Grand Duo * グラン・デュオ ―シューベルトは初恋花嫁を諦めない―
「……わかったわかった。それについては、まぁ、そのうち」
なるべく早いうちにネメと結婚したいと考えてはいるが、遺産相続にまつわる諸々が落ち着くまでは難しいだろう。それに彼女の気持ちや両親の説得もある。そのことがあるから俺は会社の人間にネメの存在をおおっぴらにすることができずにいる。俺が新社長になる際にちからを貸してくれた義姉の元秘書だけは、事情を知っていたふしがあったが、今となっては闇の中だ。

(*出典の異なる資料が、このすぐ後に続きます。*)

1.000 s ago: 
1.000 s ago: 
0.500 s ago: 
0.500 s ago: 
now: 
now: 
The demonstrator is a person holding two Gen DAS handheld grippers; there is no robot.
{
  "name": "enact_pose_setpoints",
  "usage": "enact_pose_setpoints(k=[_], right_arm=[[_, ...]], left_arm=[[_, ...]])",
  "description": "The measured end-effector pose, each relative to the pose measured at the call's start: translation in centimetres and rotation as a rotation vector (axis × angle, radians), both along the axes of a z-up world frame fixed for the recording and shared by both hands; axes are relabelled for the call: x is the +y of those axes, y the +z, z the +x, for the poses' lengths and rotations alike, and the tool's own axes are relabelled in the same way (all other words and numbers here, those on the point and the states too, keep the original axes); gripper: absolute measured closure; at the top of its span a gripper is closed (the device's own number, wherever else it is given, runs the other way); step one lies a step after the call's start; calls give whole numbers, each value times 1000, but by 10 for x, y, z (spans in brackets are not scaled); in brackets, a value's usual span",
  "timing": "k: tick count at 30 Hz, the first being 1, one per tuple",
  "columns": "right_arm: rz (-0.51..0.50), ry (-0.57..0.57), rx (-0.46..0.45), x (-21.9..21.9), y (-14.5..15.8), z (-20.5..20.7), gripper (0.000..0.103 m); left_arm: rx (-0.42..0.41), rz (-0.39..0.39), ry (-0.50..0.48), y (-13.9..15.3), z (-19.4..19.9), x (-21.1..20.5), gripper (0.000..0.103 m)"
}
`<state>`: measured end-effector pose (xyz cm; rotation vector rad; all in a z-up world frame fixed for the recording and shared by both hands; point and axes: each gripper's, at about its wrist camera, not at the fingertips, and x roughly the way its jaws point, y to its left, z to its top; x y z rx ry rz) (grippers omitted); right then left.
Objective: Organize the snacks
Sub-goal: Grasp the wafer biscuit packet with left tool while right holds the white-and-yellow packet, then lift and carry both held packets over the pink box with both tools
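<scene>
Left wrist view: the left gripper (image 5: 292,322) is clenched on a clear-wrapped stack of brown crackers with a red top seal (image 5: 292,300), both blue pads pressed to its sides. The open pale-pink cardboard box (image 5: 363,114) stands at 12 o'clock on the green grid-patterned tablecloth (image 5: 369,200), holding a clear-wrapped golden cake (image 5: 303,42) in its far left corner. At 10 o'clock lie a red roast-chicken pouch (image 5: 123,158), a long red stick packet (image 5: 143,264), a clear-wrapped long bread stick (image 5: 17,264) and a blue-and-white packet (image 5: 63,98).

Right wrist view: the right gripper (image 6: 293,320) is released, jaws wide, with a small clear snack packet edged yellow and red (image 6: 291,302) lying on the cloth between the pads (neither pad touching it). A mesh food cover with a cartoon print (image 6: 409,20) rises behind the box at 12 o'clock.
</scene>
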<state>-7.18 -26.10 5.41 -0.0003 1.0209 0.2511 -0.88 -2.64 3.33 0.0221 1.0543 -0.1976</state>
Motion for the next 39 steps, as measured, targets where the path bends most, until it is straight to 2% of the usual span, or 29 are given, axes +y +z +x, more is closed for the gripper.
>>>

そんなことを思い出す俺の横で、立花はうんざりした表情をしている。
「須磨寺喜一の土地をピアノごと遺産が相続される以前から経費で押さえつけたのを見たときは心臓が止まるかと思いましたよ。まったく、お父上にはなんと説明されたんです?」
「ほしいものがあったから」
ここでいう俺のほしいものは土地でもピアノでもない、ネメだ。
彼女を手に入れるために俺は土地とピアノを押さえただけにすぎない。
けれど立花にそれを言ったところで莫迦にされるのがオチだ。
年代物のアンティークピアノがあったのだろうと新社長の道楽を理解している立花はあー、とうなだれながら釘を刺す。